This curriculum spans the equivalent depth and breadth of a multi-workshop organizational rollout of Planning Poker, addressing not only facilitation mechanics but also team dynamics, cross-team alignment, governance constraints, and integration with agile planning at scale.
Module 1: Foundations of Estimation in Agile Environments
- Selecting between relative estimation using story points versus absolute estimation in hours based on team maturity and project predictability.
- Defining a team-specific definition of "done" to anchor estimation consistency across backlog items.
- Establishing baseline user stories to serve as reference points for sizing future backlog items.
- Deciding when to involve stakeholders in estimation sessions versus limiting participation to delivery team members.
- Managing resistance from team members accustomed to command-and-control estimation practices.
- Documenting estimation assumptions for auditability and retrospective analysis.
Module 2: Planning Poker Mechanics and Facilitation
- Choosing the appropriate card set (e.g., Fibonacci, modified Fibonacci, powers of two) based on team preference and granularity needs.
- Enforcing time-boxed discussion periods before and after card reveals to maintain session efficiency.
- Handling edge cases such as unanimous low estimates on high-risk stories or persistent split voting.
- Intervening when dominant personalities influence team voting through persuasion or authority.

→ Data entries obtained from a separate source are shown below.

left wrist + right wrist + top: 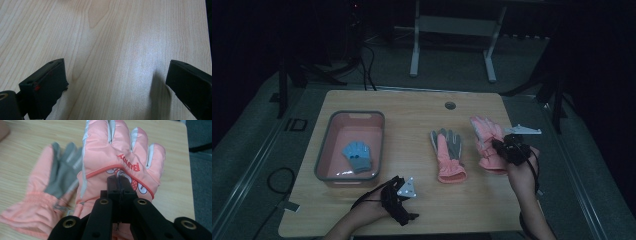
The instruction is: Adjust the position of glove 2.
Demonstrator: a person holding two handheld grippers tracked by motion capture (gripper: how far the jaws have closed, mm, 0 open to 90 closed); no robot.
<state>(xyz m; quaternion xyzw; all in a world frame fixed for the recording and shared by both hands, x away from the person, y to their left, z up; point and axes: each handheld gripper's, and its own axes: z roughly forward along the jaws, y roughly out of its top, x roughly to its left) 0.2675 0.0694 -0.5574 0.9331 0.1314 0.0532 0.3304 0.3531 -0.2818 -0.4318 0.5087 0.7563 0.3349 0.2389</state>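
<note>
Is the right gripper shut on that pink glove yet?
Yes, shut on it: the right gripper has its jaws together, pinching fabric of the pink glove.

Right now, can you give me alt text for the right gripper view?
The right tool is shut on the back of a pink ski glove with red lettering. A second pink glove, grey palm up, lies beside it on the wooden table.

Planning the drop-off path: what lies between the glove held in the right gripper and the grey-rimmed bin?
In the high view, the second pink glove, palm up, lies between the held glove and the bin; otherwise bare table.
</note>
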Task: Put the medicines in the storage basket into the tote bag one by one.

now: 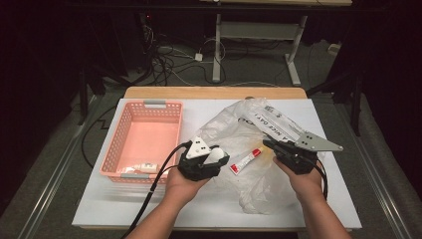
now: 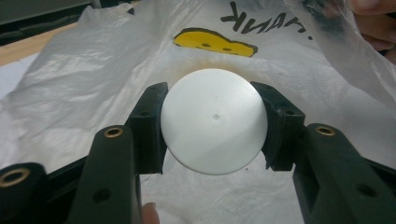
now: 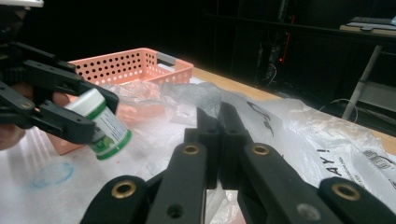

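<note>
A white bottle (image 2: 214, 121) with a green label (image 3: 108, 130) sits crosswise between the jaws of my left gripper (image 1: 218, 158), which is shut on it just left of the bag. The clear plastic bag (image 1: 259, 129), printed with black letters and a yellow face (image 2: 210, 41), lies spread on the white table. My right gripper (image 3: 218, 114) has its jaws together on a raised fold of the bag (image 3: 196, 95); in the high view the right gripper (image 1: 272, 145) is at the bag's right side. A red and white tube (image 1: 246, 162) lies on the bag between the two grippers.
A pink perforated basket (image 1: 149, 104) stands at the table's left with a small white item (image 1: 147, 167) in its near corner. The white table top (image 1: 149, 209) ends close to my forearms. Cables and a desk frame lie on the dark floor beyond.
</note>
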Available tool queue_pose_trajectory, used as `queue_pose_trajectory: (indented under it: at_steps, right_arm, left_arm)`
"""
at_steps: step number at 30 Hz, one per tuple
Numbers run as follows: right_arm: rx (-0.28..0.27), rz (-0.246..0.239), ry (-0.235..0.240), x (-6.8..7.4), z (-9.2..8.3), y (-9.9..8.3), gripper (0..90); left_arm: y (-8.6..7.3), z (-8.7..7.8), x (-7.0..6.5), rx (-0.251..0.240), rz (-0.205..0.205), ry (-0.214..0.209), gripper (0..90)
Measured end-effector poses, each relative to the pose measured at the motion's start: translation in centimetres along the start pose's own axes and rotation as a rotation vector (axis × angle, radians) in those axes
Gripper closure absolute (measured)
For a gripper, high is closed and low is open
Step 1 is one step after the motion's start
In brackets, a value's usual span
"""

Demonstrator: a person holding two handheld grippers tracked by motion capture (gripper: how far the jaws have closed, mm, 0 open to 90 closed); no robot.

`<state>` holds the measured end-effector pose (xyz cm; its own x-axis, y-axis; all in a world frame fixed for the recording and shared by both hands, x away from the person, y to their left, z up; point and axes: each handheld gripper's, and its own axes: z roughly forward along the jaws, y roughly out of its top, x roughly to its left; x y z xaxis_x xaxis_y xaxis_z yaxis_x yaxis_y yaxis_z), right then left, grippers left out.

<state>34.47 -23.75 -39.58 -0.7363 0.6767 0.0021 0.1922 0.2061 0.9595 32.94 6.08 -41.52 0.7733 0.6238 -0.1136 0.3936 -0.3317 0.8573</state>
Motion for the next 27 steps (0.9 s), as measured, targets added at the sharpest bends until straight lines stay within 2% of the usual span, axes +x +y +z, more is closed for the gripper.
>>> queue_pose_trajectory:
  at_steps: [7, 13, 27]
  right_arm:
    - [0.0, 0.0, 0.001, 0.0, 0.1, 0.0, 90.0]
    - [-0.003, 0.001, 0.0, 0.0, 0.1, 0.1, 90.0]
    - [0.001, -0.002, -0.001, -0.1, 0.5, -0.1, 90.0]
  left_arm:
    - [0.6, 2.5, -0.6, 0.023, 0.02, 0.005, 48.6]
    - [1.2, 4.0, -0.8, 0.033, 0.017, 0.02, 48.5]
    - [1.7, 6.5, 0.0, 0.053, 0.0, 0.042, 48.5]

- Deciding whether to allow re-estimation immediately after discussion or require a cooling-off period.
- Managing remote participation using digital tools while preserving anonymity of initial votes.
Module 3: Backlog Preparation for Effective Estimation
- Enforcing INVEST criteria on user stories prior to estimation sessions to reduce ambiguity.
- Splitting epics into estimable chunks without over-engineering decomposition.
- Assigning story ownership for clarification without biasing the estimation outcome.
- Identifying and flagging stories with unresolved dependencies or external blockers.
- Scheduling backlog refinement sessions to ensure sufficient preparation before planning poker.
- Using spike stories for research when technical feasibility is unknown but estimation is required.
Module 4: Team Dynamics and Cognitive Biases
- Implementing anonymous voting to mitigate anchoring effects from early speakers.
- Addressing the halo effect where high-performing individuals disproportionately influence estimates.
- Rotating facilitation roles to distribute responsibility and reduce facilitator bias.
- Calling out planning fallacy when teams consistently underestimate complex tasks.
- Using structured dissent techniques (e.g., devil’s advocate rotation) to expose hidden risks.
- Monitoring velocity trends to detect optimism bias across multiple sprints.
Module 5: Integration with Agile Planning and Scheduling
- Aligning story point estimates with sprint capacity based on historical team velocity.
- Adjusting release timelines when estimation outliers indicate scope misalignment.
- Using story point data to forecast delivery windows for stakeholder roadmaps.
- Deciding whether to re-estimate stories after significant changes in scope or context.
- Integrating estimation outputs into backlog prioritization frameworks like WSJF.
- Handling carryover stories by assessing whether re-estimation is necessary post-sprint.
Module 6: Metrics, Calibration, and Continuous Improvement
- Tracking estimation accuracy by comparing planned versus actual story completion.
- Conducting regular calibration sessions to align cross-team estimation practices.
- Using control charts to monitor story point velocity and identify systemic variances.
- Adjusting team-level estimation baselines after onboarding new members.
- Defining thresholds for outlier stories that trigger root cause analysis.
- Linking estimation data to retrospective action items to close feedback loops.
Module 7: Scaling Planning Poker Across Teams and Programs
- Establishing a common story point benchmark for multiple teams working on the same product.
- Coordinating estimation alignment sessions during PI planning in SAFe environments.
- Resolving discrepancies in story sizing between component and feature teams.
- Using proxy estimators when subject matter experts cannot attend all sessions.
- Managing estimation consistency in geographically distributed teams with time zone challenges.
- Documenting and sharing estimation rationale across teams to maintain transparency.
Module 8: Governance, Audit, and Stakeholder Communication
- Archiving estimation records to support audit requirements in regulated industries.
- Translating story point outputs into business-friendly forecasts without misrepresenting uncertainty.
- Setting stakeholder expectations around estimation precision and confidence intervals.
- Handling pressure to convert story points into fixed-cost, fixed-scope contracts.
- Defending estimation integrity when leadership demands arbitrary reductions in story size.
- Reporting estimation trends to governance boards without oversimplifying agile principles.